泳げない・波酔いする・寒がりの3重苦を乗り越え、苦節1年、ついにスキンダイビング(タンクをつけないで一息で潜る素潜り)ができるようになった。
周りがダイビングを始めた当初は、絶対にやるものかと思っていて、宮古島に一緒に行ってもひとりお留守番を決め込んでいたのだが、パートナーの根気強い教育のおかげもあり、みんなが清々しい顔で海から戻ってくるのがうらやましくて、楽しそうにしている輪の中に入って私も体感してみたいという思いが湧いてきて、亀の歩みで少しずつトライしていった。
ウェットスーツを着ていても浮き輪から手を離せなかったところから、ウェットスーツの浮力に信頼を寄せられるように。
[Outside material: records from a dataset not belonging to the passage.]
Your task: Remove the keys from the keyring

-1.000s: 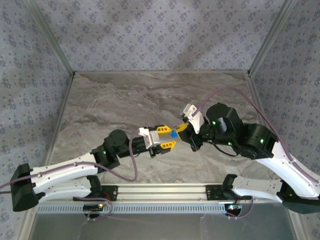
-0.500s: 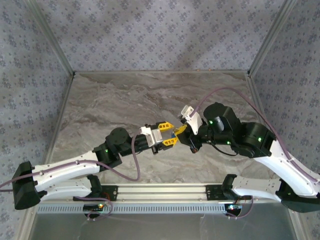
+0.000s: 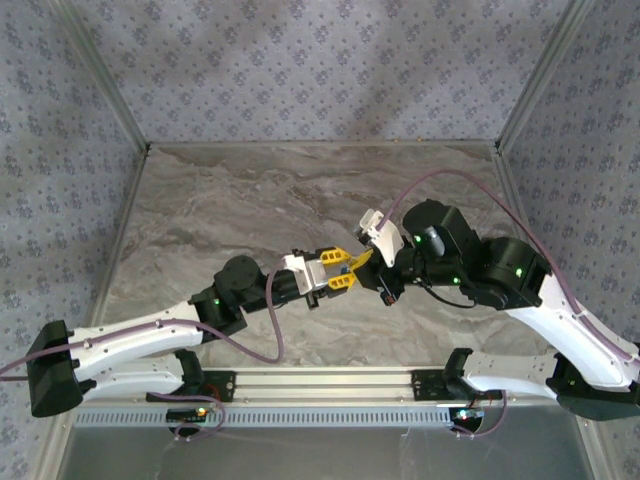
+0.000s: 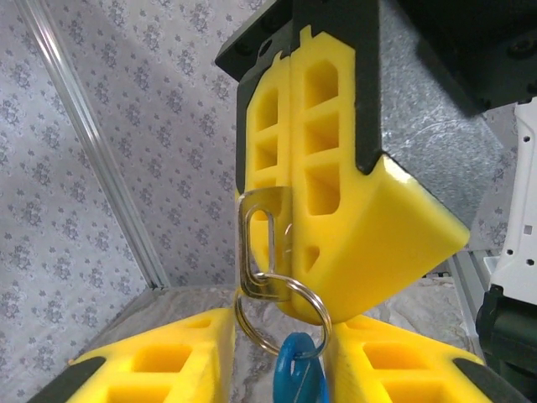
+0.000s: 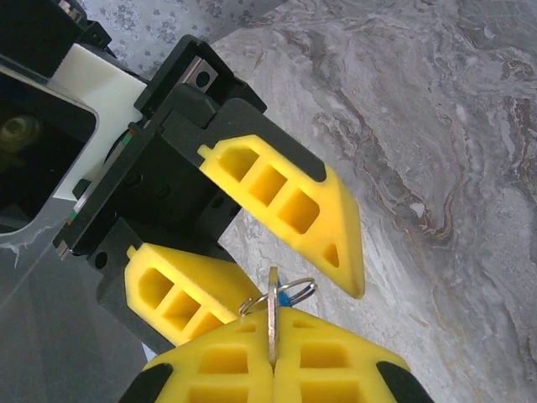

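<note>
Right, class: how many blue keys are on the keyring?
1. The blue key hangs from the ring inside the open left claw, under the right claw shut on the metal clip. More may be hidden.

left gripper (image 3: 347, 270): moved right, gap to right gripper (image 3: 362, 259) closed; spread fingers now flank its tip and the keyring (image 4: 281, 312)
right gripper: shifted slightly left
key (image 4: 299, 375): blue visible from top before, now hidden there
</note>
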`<state>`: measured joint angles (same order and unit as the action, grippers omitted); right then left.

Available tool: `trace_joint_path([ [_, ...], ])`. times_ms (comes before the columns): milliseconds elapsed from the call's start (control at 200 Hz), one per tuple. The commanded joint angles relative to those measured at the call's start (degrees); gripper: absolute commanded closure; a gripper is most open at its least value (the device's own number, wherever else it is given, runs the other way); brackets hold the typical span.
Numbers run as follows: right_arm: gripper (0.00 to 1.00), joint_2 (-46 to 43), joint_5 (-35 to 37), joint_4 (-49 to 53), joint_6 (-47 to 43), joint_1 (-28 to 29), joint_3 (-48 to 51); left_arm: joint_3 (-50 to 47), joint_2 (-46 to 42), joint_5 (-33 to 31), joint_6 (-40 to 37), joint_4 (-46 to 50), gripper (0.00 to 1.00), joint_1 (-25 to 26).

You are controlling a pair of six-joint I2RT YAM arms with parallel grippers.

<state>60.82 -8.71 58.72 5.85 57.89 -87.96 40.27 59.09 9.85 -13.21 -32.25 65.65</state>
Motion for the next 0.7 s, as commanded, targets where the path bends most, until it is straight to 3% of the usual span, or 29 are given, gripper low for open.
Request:
trace_joint_path([
  [0, 1.00, 0.3, -1.8, 1.6, 1.3, -0.1, -1.3, -0.4, -0.4, 0.7, -1.0, -4.3, 0.72, 0.3],
  [420, 1.00, 0.1, -2.2, 0.8, 1.5, 0.0, -1.0, -0.6, -1.6, 0.1, -1.5, -4.6, 0.88, 0.3],
  [565, 1.00, -0.3, -1.9, 0.7, 1.3, 0.0, -0.8, -0.7, -1.9, -0.1, -1.4, -4.4, 1.00, 0.3],
  [695, 1.00, -0.5, -1.8, 0.5, 1.0, 0.0, -0.6, -0.6, -1.7, -0.4, -1.1, -4.4, 1.00, 0.3],
])
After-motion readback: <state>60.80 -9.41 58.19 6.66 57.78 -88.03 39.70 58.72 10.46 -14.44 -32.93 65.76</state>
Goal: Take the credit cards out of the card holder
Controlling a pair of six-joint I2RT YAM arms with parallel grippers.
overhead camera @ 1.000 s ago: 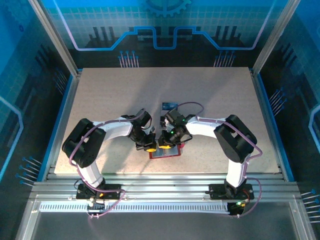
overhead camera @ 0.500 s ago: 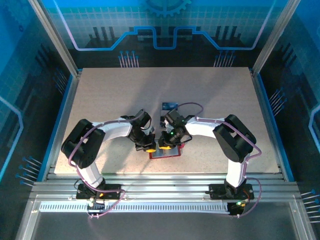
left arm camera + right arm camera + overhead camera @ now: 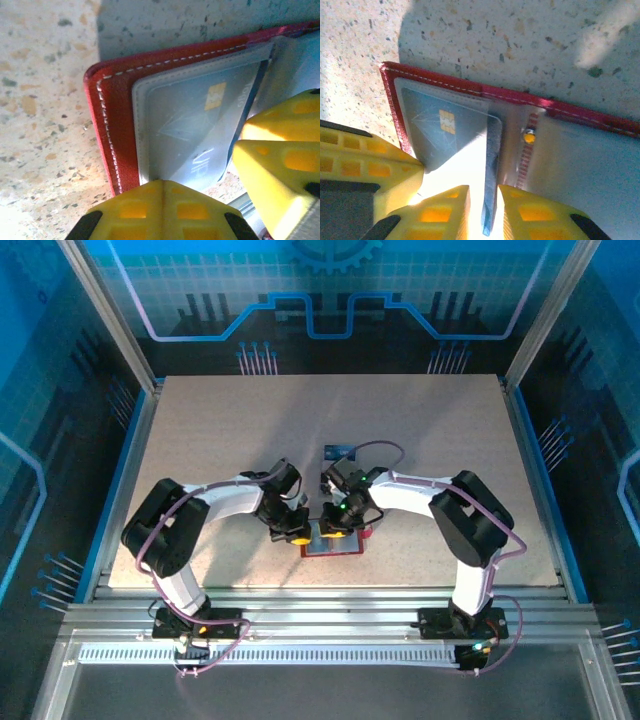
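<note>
The card holder (image 3: 334,548) lies open near the table's front edge, red outside (image 3: 112,110) and grey inside (image 3: 580,165). A blue-grey credit card (image 3: 200,115) with a gold chip sits in its left sleeve and sticks out past the near edge. My left gripper (image 3: 162,184) is shut, its tips pressing on the holder's near edge. My right gripper (image 3: 487,202) is closed on that card's raised right edge (image 3: 491,165), which stands edge-on between the fingers (image 3: 532,210). In the top view the two grippers, left (image 3: 296,532) and right (image 3: 333,528), meet over the holder.
Another blue card (image 3: 340,451) lies flat on the speckled table (image 3: 230,430) just beyond the right wrist. A small brass snap (image 3: 529,136) on a red tab sits at the holder's fold. Metal rails (image 3: 330,625) run along the near edge.
My right wrist has edged slightly left and away over the holder. The left arm and the holder have stayed where they were.
</note>
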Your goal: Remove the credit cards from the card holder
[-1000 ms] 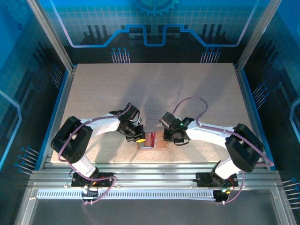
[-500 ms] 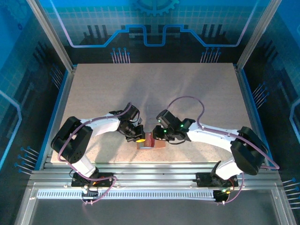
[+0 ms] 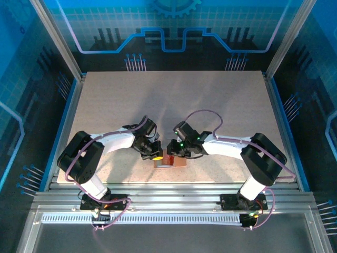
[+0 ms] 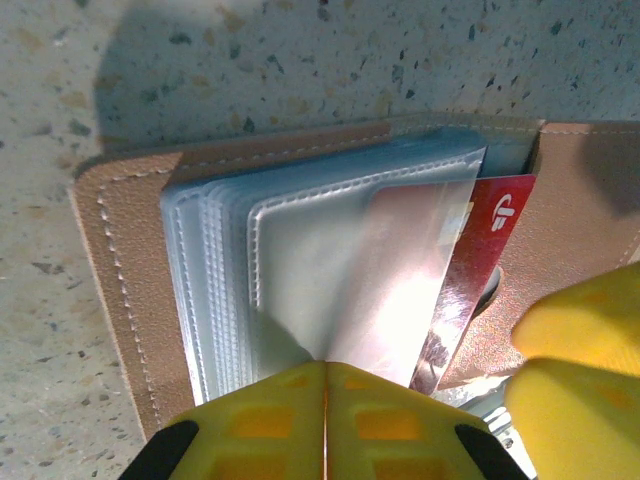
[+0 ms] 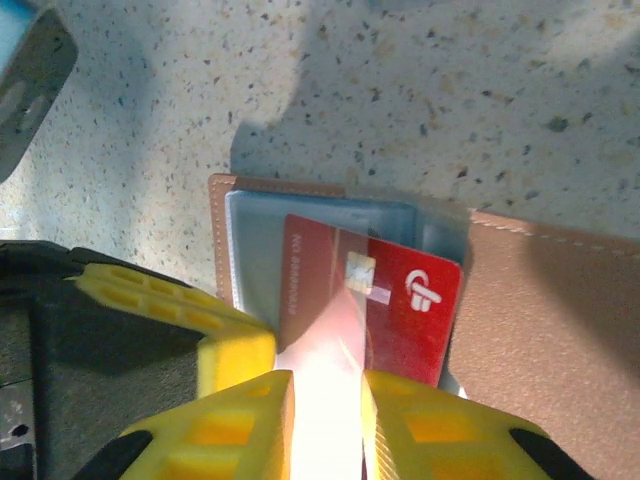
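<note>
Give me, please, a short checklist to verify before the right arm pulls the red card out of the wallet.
1. The card holder lies open and flat on the table: ok.
2. The left gripper is shut on the clear sleeves, pinning them: ok.
3. The red credit card pokes out past the sleeve edge: ok.
4. The right gripper straddles the card's near edge: ok.
5. The right gripper pinches the card alone, not a sleeve: cannot tell, because glare hides the contact.
6. More cards sit in the other sleeves: cannot tell.
</note>
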Robot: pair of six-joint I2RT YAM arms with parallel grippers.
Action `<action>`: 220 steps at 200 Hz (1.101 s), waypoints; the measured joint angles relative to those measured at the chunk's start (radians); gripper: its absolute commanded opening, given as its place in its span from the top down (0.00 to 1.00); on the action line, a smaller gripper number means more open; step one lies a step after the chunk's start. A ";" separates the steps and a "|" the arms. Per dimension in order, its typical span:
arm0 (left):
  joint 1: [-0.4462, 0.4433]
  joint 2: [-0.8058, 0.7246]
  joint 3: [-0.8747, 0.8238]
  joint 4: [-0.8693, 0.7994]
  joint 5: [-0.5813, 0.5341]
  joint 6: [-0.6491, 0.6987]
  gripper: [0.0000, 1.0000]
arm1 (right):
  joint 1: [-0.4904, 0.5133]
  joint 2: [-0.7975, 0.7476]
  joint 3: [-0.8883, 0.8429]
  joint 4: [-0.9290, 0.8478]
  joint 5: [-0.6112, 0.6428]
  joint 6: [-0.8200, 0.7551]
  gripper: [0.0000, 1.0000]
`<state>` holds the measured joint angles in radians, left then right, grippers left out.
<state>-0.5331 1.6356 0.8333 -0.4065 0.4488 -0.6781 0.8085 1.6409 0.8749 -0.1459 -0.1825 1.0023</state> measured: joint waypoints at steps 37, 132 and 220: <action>0.000 0.000 0.000 0.000 0.000 0.000 0.93 | -0.018 0.008 -0.042 0.008 -0.022 0.003 0.74; 0.000 0.000 -0.005 0.000 0.000 0.000 0.93 | -0.025 0.042 -0.076 0.078 -0.068 0.018 0.76; 0.000 0.000 -0.005 0.000 0.000 0.000 0.93 | -0.062 0.040 -0.176 0.277 -0.159 0.087 0.82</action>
<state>-0.5331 1.6356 0.8284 -0.4065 0.4484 -0.6781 0.7467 1.6814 0.6991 0.1314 -0.3420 1.0889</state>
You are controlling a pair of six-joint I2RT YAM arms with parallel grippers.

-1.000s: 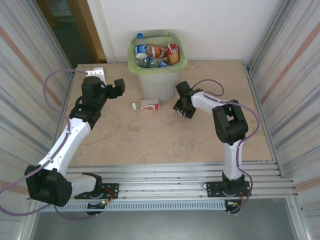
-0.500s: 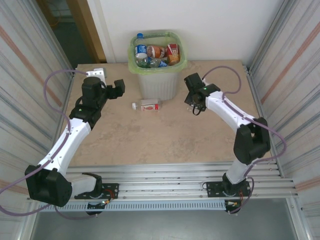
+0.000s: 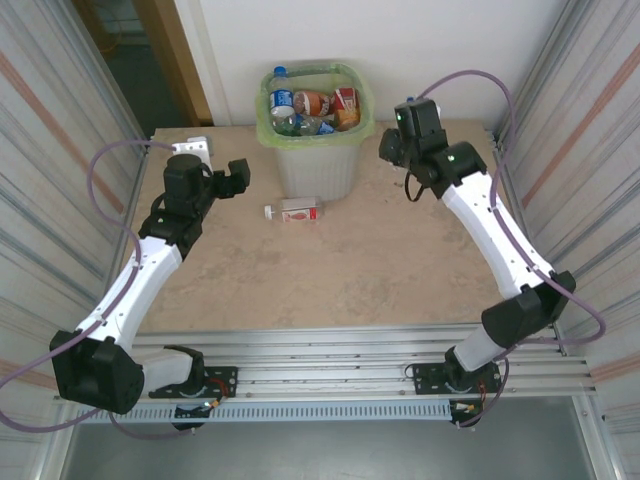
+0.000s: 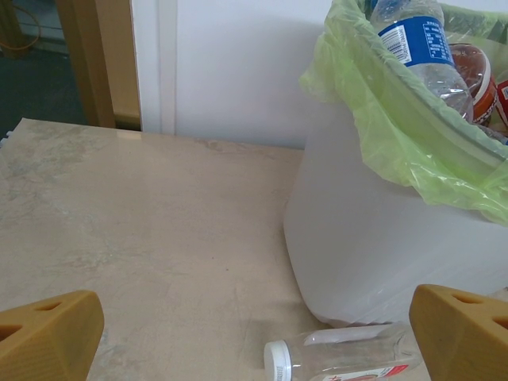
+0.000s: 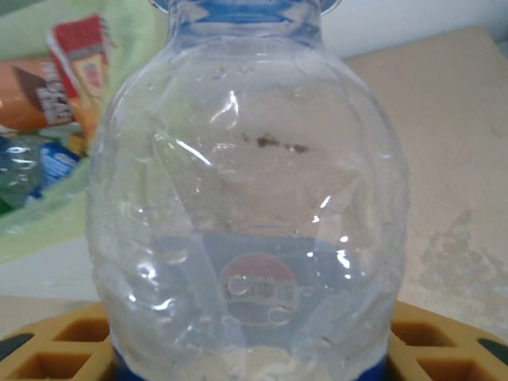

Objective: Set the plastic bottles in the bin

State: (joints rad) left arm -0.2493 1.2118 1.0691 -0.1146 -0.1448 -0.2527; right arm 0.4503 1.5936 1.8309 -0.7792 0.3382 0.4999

頭を全部海の中に浸かることすらできなくて、逆さまになることもずっとずっと怖くてできなかったけれど、今は5〜6mぐらい下に潜れるようになった。
陽の光がキラキラと光って、色とりどりのサンゴや魚が泳ぐ海の世界がきれいで、見ていて楽しい。
まだまだ緊張してしまうけれど、スマホもPCも置き去りにして海に入って自然の一部にいさせてもらう時間は、色々なものを流してくれて、心地よい疲労感を与えてくれる。
「海は眺めるものだよね」と言っていた私が、「海に入りたい」と思うようになった。何なら、ちょっとした趣味と言ってもいいかなとすら思ってる。
新しい世界は、不安や恐怖の先にあるのだと教えてくれた。
おわりに
就職してからの二転三転もそうだけど、特に30代後半は、今までにない変化や想像もしていなかった未来が現実になっているように思う。
・ひとりで働きたいと思ってフリーランスになったけれど、チームで仕事をしていて、たくさんの人の協力やサポートの元活動している。
・「オリジナルの手帳をつくりたい」とやりたいことリストに書いていたら、本当に手帳を開発することになって、1万人以上の人にお届けしている。
・福岡見糸島を拠点にしながら、国内外を行き来する生活をしている。
・本を3冊出版させていただいている。
昔の自分が聞いても絶対に信じてくれないことばかりだ。
不器用で、社交的だけど人見知りで、頑固。
紆余曲折な人生で、自分が嫌いになることも、人を信じられなくなったこともあるけれど、私はいつだってひとりじゃなかった。誰かの支えや応援のおかげで、願ったもっと先のことがこんなにも叶っている。
私はこれからも、迷いながら、悩みながら、進んでいくのだと思う。
葛藤も陰の部分も含めて、私。
等身大の自分を表現することが、灯火になることを信じて。
これからも、人生を味わっていきたい。